H2Aロケットに鉄腕アトムをデザイン 大沼ゆかりアーティストのカイトさん【七飯】

ロケットの壁面に描かれる鉄腕アトムのアートを紹介するカイトさん

 【七飯】三菱重工(東京)と宇宙航空研究開発機構(JAⅩA)は14日、「小型月着陸実証機」を搭載して8月26日に月に向けて打ち上げるH2Aロケットの壁面に描く、鉄腕アトムのアートを公開した。グラフィックデザインを担当したのは七飯町大沼にゆかりのあるパリ在住のアーティスト、ビクトール・カイト(宮﨑海斗)さん(24)。「子どもたちに夢と希望を与え、地球環境のことを考えるきっかけになればという思いをデザインに込めた」と話している。

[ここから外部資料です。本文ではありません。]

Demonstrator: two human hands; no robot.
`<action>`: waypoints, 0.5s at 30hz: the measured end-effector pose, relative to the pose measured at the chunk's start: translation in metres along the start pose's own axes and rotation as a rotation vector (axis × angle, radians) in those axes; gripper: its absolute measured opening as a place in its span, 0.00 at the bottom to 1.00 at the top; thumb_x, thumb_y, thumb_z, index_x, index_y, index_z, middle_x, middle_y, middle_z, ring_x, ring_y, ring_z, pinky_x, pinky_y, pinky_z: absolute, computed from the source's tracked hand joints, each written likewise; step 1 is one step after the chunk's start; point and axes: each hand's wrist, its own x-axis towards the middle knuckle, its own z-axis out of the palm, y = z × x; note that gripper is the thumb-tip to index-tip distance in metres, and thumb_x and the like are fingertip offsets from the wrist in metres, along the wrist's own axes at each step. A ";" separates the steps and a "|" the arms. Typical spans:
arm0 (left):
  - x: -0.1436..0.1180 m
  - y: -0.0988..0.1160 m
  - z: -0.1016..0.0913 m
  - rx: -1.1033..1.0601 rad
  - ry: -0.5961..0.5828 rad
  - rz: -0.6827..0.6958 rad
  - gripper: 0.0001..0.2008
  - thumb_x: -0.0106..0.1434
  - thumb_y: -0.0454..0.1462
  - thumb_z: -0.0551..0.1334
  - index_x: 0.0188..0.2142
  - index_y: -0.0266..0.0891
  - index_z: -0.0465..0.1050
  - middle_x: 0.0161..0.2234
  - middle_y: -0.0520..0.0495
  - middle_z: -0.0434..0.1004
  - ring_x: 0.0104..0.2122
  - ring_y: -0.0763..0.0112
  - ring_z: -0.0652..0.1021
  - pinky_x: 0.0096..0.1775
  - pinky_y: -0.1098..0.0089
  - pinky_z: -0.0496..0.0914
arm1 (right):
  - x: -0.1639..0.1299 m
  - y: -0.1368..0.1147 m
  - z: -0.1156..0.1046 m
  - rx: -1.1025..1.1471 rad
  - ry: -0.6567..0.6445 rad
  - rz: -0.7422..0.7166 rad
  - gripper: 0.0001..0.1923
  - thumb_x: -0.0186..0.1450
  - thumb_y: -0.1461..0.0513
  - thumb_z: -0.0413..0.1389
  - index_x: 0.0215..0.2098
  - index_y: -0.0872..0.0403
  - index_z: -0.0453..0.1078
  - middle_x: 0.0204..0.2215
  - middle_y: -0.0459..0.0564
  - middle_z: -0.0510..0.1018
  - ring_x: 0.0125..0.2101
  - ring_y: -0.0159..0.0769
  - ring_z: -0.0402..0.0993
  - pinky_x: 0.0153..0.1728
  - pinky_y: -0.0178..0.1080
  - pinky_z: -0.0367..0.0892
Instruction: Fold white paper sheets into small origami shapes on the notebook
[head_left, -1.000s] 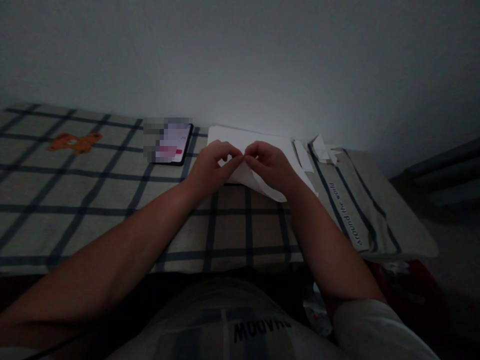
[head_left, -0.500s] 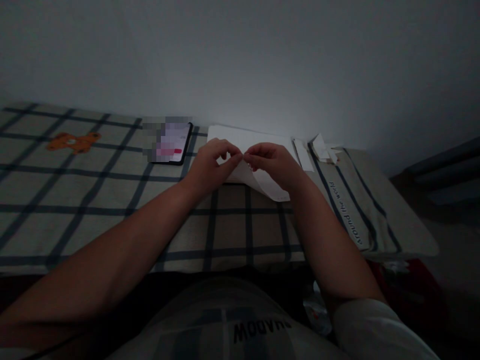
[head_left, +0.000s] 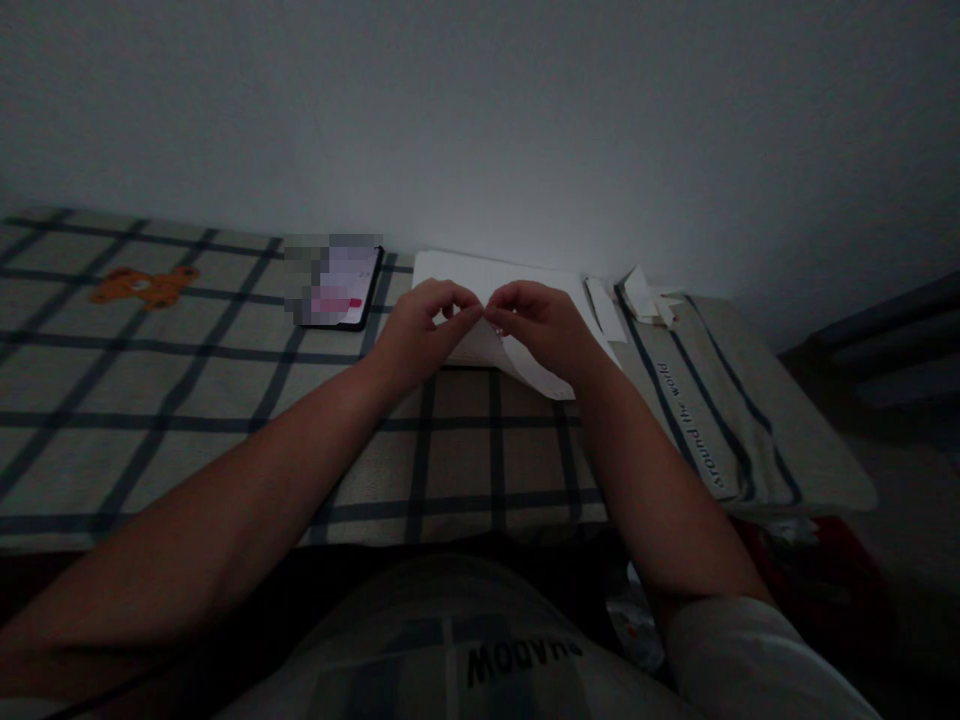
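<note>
2 hands (head_left: 486,322) | fingertips pinched shut | gripping white paper (head_left: 525,368)

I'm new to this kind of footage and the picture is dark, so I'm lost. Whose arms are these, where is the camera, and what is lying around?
The camera sits on a person's head and looks forward and down, so the two bare arms reaching in are that person's own. The left hand and right hand meet fingertip to fingertip and pinch a sheet of white paper, whose loose end curls down under the right hand. Behind it lies a larger white sheet. All this rests on a checked cloth with an orange bear figure on it, set against a plain wall. Left of the hands lies a phone with its screen lit. To the right are small paper scraps.
</note>
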 end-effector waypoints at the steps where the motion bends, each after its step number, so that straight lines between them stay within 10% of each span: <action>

 カイトさんの父親はフランス人で、母親の宮﨑香織さんは大沼出身。祖父母が大沼で旅館「湖月」を経営していたことから、小学校時代の6年間、毎年パリからやってきて夏休みの時期を大沼で過ごし、大沼小にも短期留学していた。

 大学在学中、スニーカーをキャンバスとして描く「ストリートアート」で一躍脚光を浴び、多くのファンを持っている。大学を卒業した昨年、パリを拠点にアーティストとしての活動を本格化させた。今年は手塚プロダクションとコラボレーションし、鉄腕アトムを新しくデザインしたプロジェクトを始動させるなど精力的に活動している。

 今年は鉄腕アトムのアニメ化60周年の節目。宇宙産業の総合的なサービスを手掛ける「Space BD」(東京)が、手塚プロダクション監修の下、カイトさんの案でプロジェクトを立ち上げ、採用された。

 絵柄は、月のまわりの宇宙空間をアトムが力強く飛ぶ様子をデザインした。ウサギのシルエットと「アヴニール(仏語で未来)」「ピース」「サイエンス」といった文字で月のクレーターを表現。アトムの足から出るジェット噴射のまわりには手塚治虫さんの漫画に登場する動物をたくさん配置した。昨年12月に10日間ほどかけてデザインを完成させたという。

 カイトさんは「ロケットのアートをデザインできるのは信じられない気持ち。見た人に未来や平和、地球環境などいろいろなことを考えてもらいたい」と思いを語る。

 「フランスと日本の懸け橋になりたい」と考えているカイトさんは「大沼で過ごした時間は忘れられないいい思い出ばかり。七飯町、大沼のためにも何かできれば」と話している。